PhD Candidates from University of Agder reflect on Gipuzkoa Sarean


Methods in Participatory and Interactive Research.
May 23rd-27th, 2016. San Sebastian. Considering what you learned in Norway and what you have seen here about Gipuzkoa Sarean, what would you underline? Going back one year ago, when I first
heard about the meeting or the projects, I was really fascinated because my
background is a civil servants. And I’ve been working with regional development and regional industrial development for 15 years. So coming here as a PhD student, actually, attending a meeting where the interaction between policy makers and action researchers happens wa’s a good experience.

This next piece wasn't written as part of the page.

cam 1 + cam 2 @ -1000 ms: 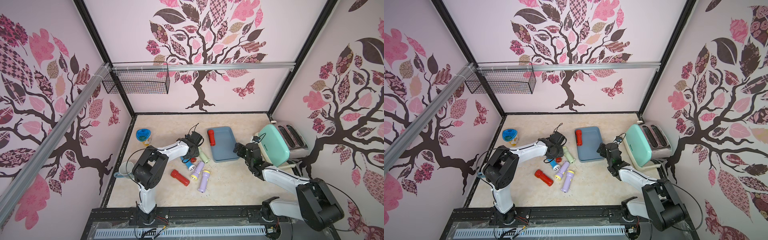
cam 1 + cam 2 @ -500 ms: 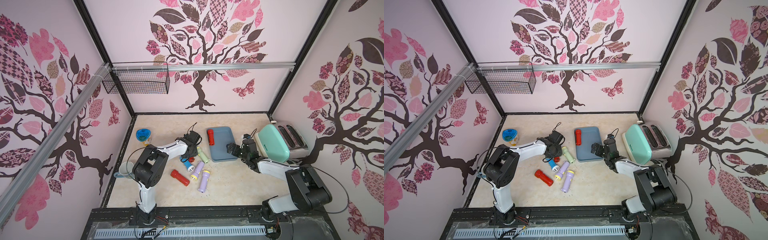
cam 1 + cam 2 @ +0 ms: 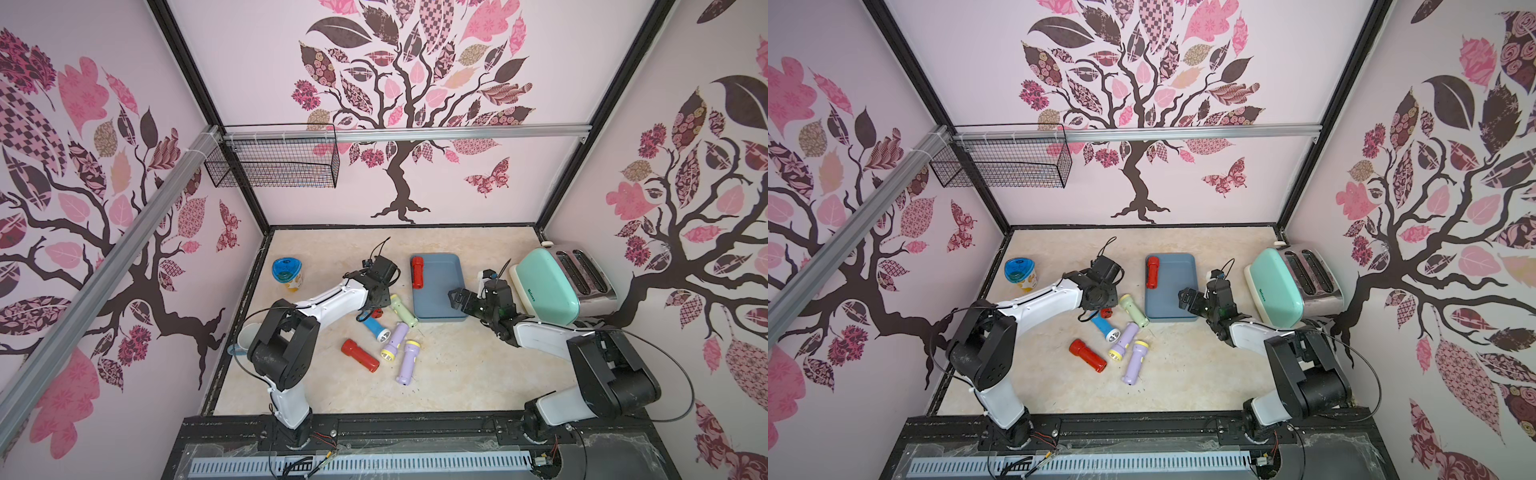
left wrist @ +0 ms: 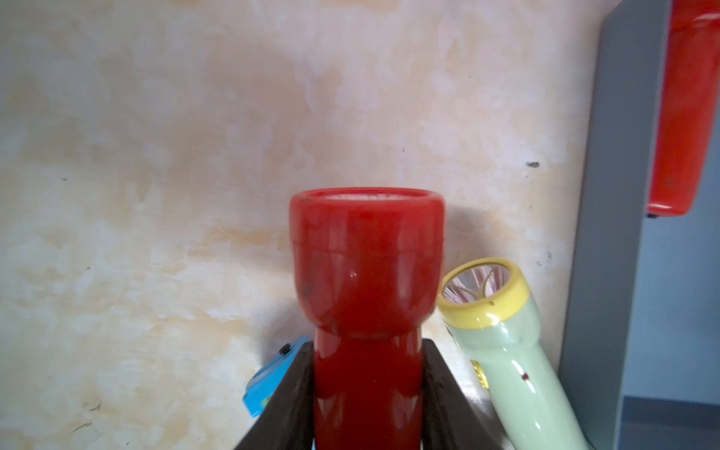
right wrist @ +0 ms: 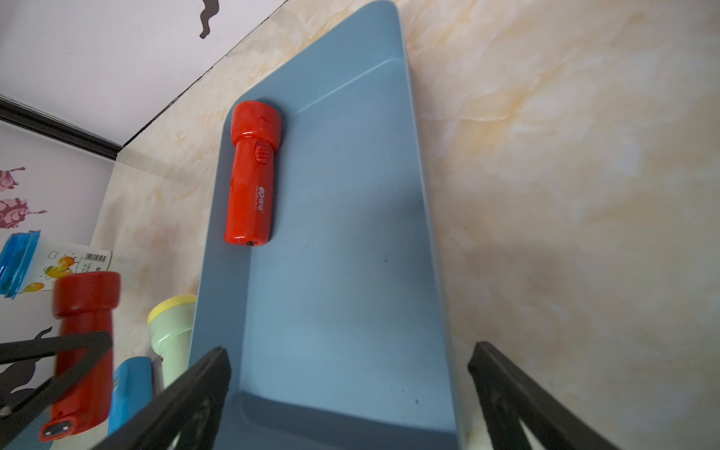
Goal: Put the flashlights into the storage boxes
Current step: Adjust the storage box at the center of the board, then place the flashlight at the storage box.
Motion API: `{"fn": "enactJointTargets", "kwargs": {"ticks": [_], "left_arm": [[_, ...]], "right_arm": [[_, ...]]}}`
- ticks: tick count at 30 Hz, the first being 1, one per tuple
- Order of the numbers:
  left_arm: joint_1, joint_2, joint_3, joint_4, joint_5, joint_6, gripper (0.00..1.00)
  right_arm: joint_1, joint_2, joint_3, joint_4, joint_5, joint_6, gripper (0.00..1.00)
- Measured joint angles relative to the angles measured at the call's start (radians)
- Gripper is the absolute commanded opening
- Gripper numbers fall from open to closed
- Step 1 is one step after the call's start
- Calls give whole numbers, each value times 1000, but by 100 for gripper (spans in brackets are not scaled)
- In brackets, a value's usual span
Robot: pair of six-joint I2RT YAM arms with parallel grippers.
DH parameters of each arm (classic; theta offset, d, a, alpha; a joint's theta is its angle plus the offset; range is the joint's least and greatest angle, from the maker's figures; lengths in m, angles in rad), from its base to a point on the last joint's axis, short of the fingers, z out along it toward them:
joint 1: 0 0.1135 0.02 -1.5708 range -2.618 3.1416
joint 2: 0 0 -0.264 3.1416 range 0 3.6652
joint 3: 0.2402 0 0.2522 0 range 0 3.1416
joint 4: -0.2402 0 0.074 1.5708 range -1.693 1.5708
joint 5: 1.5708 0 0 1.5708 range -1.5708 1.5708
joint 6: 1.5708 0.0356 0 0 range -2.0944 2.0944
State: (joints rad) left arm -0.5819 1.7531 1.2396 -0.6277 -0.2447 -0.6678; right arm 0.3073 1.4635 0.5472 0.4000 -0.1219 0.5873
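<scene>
Marbled beige tabletop, as I see it in both top views. Standing directly on it are a slate-blue tray at mid-table, a mint toaster by the right wall and a blue-lidded cup towards the left wall. Five flashlights lie loose to the left of the tray. The pale green flashlight is just beside its rim, then come the blue flashlight, two lilac flashlights close together, and the red flashlight nearest me.

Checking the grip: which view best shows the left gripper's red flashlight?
Left wrist view: the red flashlight fills the frame, body clamped in the left gripper. Right wrist view shows it smaller, from the side. In both top views the arm hides all but a red sliver.
</scene>
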Motion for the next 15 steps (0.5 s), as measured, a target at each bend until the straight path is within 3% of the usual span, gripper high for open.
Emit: {"fn": "enactJointTargets", "kwargs": {"ticks": [7, 15], "left_arm": [[-46, -70, 44, 7, -24, 31, 29], [-127, 187, 413, 35, -4, 89, 29]], "right_arm": [[0, -116, -50, -4, 115, 15, 100], [0, -125, -72, -31, 216, 23, 100]]}}
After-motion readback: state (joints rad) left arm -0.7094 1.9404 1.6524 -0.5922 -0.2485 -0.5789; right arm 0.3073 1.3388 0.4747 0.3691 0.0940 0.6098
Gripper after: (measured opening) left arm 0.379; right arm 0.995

First I would say that it’s been great to see the project here, because learning about it in Norway was a more abstract than feeling because you knew they were doing something with territorial development, but we didn’t know the region and you can’t really place the ideas. I think one of the main lessons learned is how to make the conflict explicit because we have a similar project in Norway, not with an action researcher but we are trying to make the collaborative environment between the researchers and the county better and I can see that there’s some underlying conflicts which nobody actually explicitly states in some way. So that would be my main lesson: that the honesty, the trust they have in actually making explicit both the expectations from both sides And I would also emphasize the respect the two environments have for each other in terms of knowledge, in terms of developments and that they in some way find the common ground for moving together in the same direction. I felt that it was very obvious that they really wanted to work together and I also see that the long-term perspective that this project has is of great importance and the role of Miren and you and the team that’s been following the changes in the government also has an extremely great value. It would be great to try something similar in Norway. I think that the gaps between institutions in Norway are greater. And also when it comes to the respect for scientific knowledge having a role to play in a more like stated ordinary life where you have something to deliver every day.